Arriving at the orphanage, memories of my past surfaced. It seemed like yesterday when I was 6, living in an orphanage just a plane fare away. I was born in a tiny village in the southern Philippines. At the age of 5, my parents were killed in guerilla warfare. My siblings were all separated, living from one family to the next, never knowing any sense of stability or love. We didn't know if we would see each other again. After a year we were put into an orphanage where we could all be together.

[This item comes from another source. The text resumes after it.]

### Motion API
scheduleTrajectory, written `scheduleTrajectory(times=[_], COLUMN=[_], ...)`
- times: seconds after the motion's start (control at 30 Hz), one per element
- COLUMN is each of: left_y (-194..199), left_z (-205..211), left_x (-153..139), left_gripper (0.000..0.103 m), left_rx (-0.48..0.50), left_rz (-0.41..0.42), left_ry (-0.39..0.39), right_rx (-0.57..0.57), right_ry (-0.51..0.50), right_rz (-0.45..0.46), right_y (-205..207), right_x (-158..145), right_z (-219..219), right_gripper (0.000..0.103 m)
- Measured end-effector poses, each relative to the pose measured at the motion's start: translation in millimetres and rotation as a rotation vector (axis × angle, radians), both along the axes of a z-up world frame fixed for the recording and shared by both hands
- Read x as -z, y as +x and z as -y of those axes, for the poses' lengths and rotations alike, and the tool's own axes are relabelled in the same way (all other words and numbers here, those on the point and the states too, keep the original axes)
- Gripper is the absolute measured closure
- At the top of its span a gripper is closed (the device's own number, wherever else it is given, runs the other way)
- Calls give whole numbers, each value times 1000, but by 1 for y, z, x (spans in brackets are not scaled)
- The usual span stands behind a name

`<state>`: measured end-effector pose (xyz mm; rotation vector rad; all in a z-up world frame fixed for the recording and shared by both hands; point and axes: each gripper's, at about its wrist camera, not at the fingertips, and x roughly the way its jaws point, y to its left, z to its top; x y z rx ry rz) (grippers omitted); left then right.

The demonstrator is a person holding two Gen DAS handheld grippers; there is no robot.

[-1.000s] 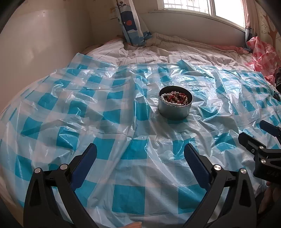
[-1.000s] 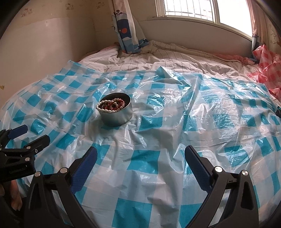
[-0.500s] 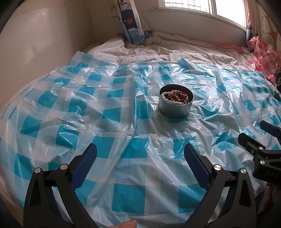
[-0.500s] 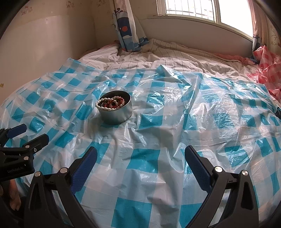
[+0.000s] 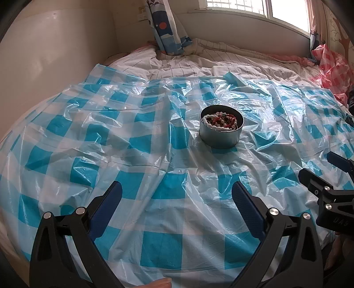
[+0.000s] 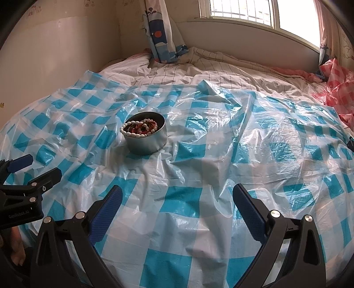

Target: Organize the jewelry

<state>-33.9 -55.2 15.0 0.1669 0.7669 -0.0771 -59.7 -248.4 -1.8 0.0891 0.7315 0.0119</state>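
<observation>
A round metal tin (image 5: 221,136) stands on a blue-and-white checked plastic sheet (image 5: 132,155) spread over a bed. It holds a white bead bracelet (image 5: 210,125) and red and dark beaded jewelry (image 5: 225,119). The tin also shows in the right wrist view (image 6: 146,141), left of centre. My left gripper (image 5: 177,199) is open and empty, well short of the tin. My right gripper (image 6: 177,199) is open and empty, to the right of the tin and short of it. Each gripper shows at the edge of the other's view (image 5: 327,177) (image 6: 31,168).
A striped bedsheet (image 5: 221,64) lies beyond the plastic. A curtain with a whale print (image 5: 166,33) hangs at the back under a window (image 6: 243,13). A pink checked plastic sheet (image 5: 331,71) is bunched at the far right. A wall (image 5: 55,55) borders the bed on the left.
Both grippers have drawn back and up a little, so the tin sits slightly farther away in both views. The jaws have stayed open.
</observation>
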Motion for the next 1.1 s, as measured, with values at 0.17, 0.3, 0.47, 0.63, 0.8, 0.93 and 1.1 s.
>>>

One Heart Orphanage reminded me so much of what my life was like before I was adopted and here I was waiting to step off the bus unsure of what was to come.

The first part of the morning we spread across the yard, picking weeds and striking up conversations. It was easier than I imagined it to be. The next part of the morning the staff had prepared a program. We sang a few songs for them and they sang for us. A particular song was a story of a mother who loved her child. I saw a trickle of tears falling down the faces of the older girls. I understood them. To many I am envied and to others I am praised because of my life. For me I am humbled by the faces surrounding me, faces that are strange yet so familiar to me.

Children without a mom or a dad are everywhere. I cannot do much now, but the little that I can do is to be a friend.

Giving love
Genevieve Greathouse from the United States, goes to a private school in Arkansas called John Brown, majoring in biology premed.

The orphanage I visited last Saturday was part of this eye opening experience in China. While squatting in the hot sun pulling weeds I found myself constantly thinking about the lives of the orphans. Rather than dwell on their current status as orphans I wondered about their future. What will become of them? They seem fine now, but in 10 years are they going to be wondering about their family? Will they be wondering why they should keep on living if they have nobody?



What I saw in the eyes of the children at that orphanage was an inherent desire shared by all people. And that is the desire to be loved. I also saw an inherent ability shared by all people. And that is the ability to love. With that said, I came to that orphanage to manifest my abilities and offer my love to the children. And I came to China so that I may bring the knowledge of the Chinese language back to my home in America and use it to love the Chinese people living in America. So how is my perspective on life different after this particular experience? I've simply realized that if I live responsibly everyday by loving even a little, a person's life could be affected forever.